◆ **Task to carry out**
Copy every line in the records below that contains the word "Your".

◆ **Source records**
'''
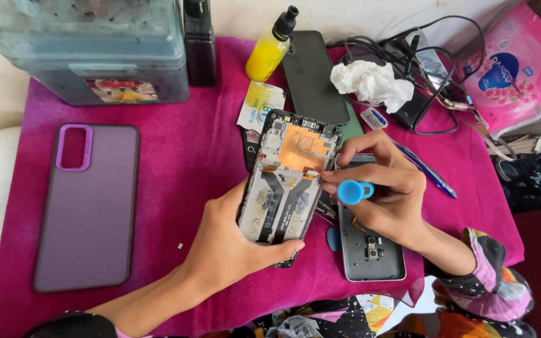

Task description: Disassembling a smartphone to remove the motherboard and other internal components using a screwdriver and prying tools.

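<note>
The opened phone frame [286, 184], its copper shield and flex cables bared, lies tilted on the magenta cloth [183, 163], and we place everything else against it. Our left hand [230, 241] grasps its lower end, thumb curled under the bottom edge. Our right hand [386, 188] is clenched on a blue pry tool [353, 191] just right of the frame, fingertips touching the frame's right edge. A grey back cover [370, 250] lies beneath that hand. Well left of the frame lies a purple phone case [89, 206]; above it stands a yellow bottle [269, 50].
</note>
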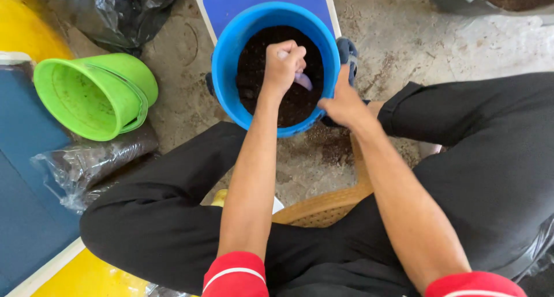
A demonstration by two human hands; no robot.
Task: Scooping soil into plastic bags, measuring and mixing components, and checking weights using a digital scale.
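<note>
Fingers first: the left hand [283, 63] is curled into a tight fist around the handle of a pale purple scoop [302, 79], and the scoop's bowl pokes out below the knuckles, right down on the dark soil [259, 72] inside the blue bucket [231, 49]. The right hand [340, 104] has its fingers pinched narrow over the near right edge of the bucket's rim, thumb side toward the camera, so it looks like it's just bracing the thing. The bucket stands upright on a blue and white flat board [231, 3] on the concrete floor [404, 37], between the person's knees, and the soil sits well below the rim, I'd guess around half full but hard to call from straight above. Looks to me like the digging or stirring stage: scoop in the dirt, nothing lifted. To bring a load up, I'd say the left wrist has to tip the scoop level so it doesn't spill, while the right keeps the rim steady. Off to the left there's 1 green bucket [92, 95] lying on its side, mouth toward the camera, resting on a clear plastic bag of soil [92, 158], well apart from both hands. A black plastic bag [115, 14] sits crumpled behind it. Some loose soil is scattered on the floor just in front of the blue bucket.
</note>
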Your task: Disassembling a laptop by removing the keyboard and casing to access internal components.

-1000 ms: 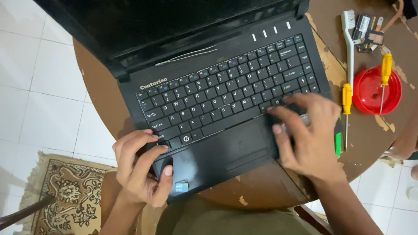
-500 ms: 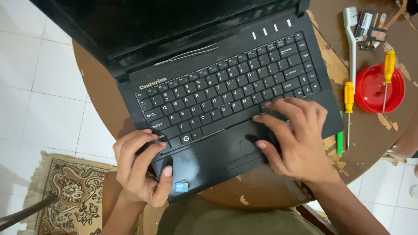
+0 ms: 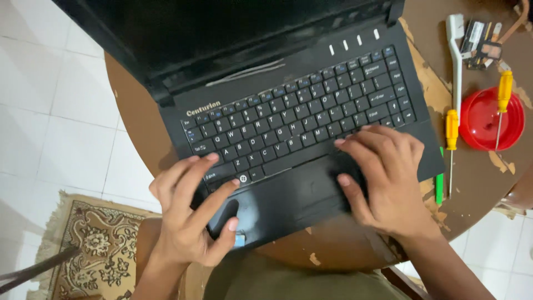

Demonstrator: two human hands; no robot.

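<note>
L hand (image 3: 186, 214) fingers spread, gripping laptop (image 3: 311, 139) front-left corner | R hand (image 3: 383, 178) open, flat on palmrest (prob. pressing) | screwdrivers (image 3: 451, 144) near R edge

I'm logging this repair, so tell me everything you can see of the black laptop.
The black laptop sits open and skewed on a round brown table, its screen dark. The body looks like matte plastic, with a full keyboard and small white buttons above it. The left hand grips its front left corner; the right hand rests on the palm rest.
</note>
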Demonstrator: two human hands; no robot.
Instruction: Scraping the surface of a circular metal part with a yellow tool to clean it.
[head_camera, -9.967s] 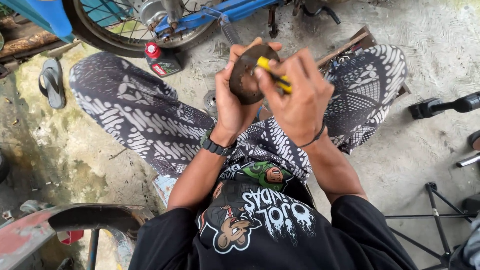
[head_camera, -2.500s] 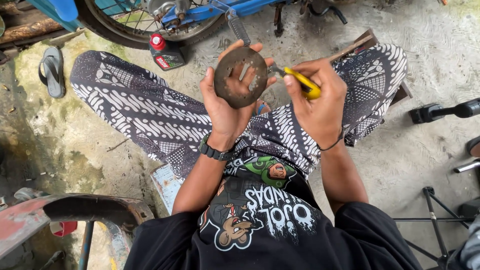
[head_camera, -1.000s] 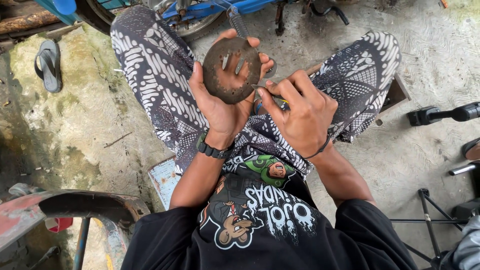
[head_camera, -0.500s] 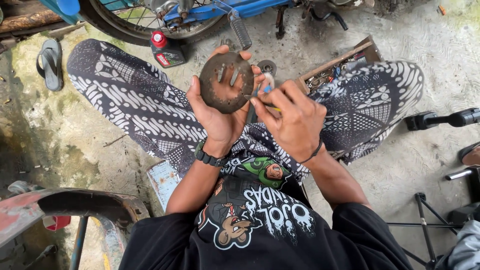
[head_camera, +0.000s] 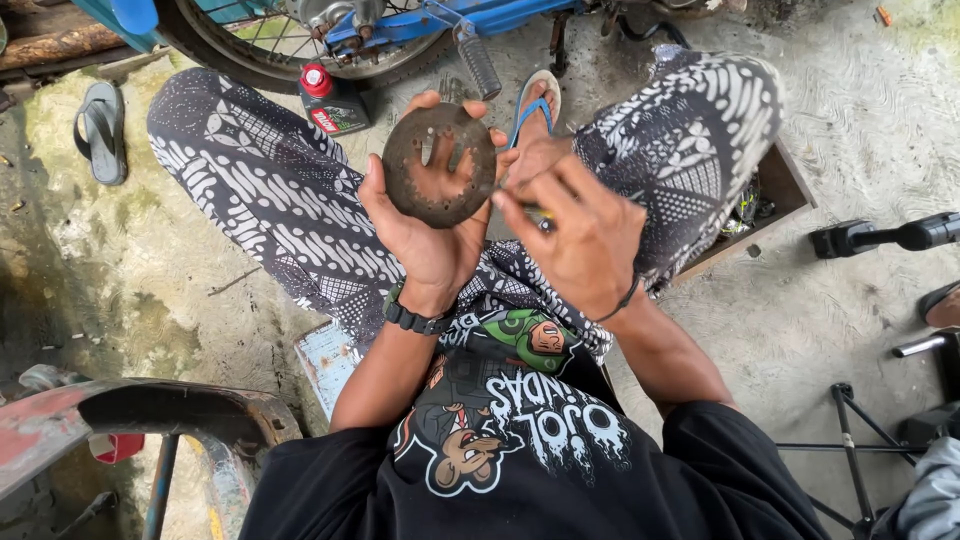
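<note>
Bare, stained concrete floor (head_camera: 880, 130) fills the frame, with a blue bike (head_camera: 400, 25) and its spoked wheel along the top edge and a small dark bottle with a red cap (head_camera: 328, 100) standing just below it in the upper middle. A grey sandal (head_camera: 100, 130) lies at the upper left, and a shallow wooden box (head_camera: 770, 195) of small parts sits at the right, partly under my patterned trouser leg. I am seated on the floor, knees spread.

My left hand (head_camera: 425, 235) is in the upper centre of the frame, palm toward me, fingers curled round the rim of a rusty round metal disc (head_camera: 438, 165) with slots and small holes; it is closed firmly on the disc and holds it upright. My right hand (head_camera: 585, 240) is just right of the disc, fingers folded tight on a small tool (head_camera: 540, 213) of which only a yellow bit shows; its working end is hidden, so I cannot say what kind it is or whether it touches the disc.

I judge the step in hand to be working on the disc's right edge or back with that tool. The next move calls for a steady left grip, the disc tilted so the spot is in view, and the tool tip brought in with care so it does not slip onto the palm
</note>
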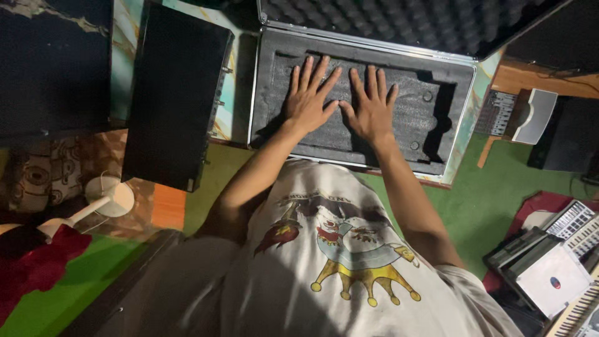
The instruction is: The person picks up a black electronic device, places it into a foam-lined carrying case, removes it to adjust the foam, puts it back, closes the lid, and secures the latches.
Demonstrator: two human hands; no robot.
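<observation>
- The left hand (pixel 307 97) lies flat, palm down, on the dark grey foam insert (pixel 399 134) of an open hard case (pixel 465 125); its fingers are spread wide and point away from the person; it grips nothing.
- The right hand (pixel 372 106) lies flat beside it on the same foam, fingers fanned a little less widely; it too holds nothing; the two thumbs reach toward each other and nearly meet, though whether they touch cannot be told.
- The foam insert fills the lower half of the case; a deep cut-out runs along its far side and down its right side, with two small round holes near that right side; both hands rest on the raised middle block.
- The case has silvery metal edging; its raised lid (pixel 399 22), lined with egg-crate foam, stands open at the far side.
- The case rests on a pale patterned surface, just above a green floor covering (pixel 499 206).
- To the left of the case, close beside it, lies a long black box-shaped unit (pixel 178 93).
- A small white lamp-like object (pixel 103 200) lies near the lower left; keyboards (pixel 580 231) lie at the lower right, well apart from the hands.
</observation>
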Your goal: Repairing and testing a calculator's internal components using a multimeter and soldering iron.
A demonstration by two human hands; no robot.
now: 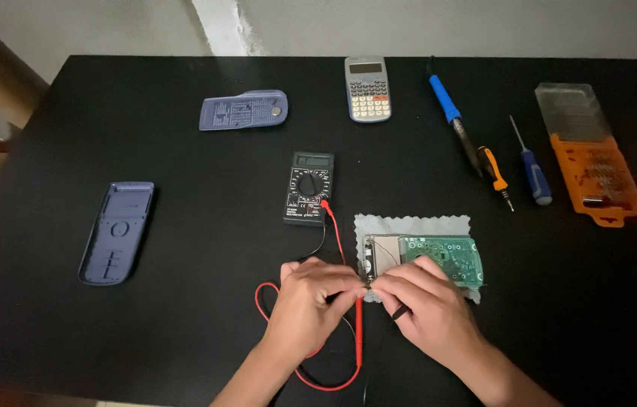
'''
◆ **Result of this task**
Your task: Disassembling a laptop by removing the keyboard and casing to access internal components.
Your goal: Repairing and testing a calculator's internal components using a multimeter and soldering iron.

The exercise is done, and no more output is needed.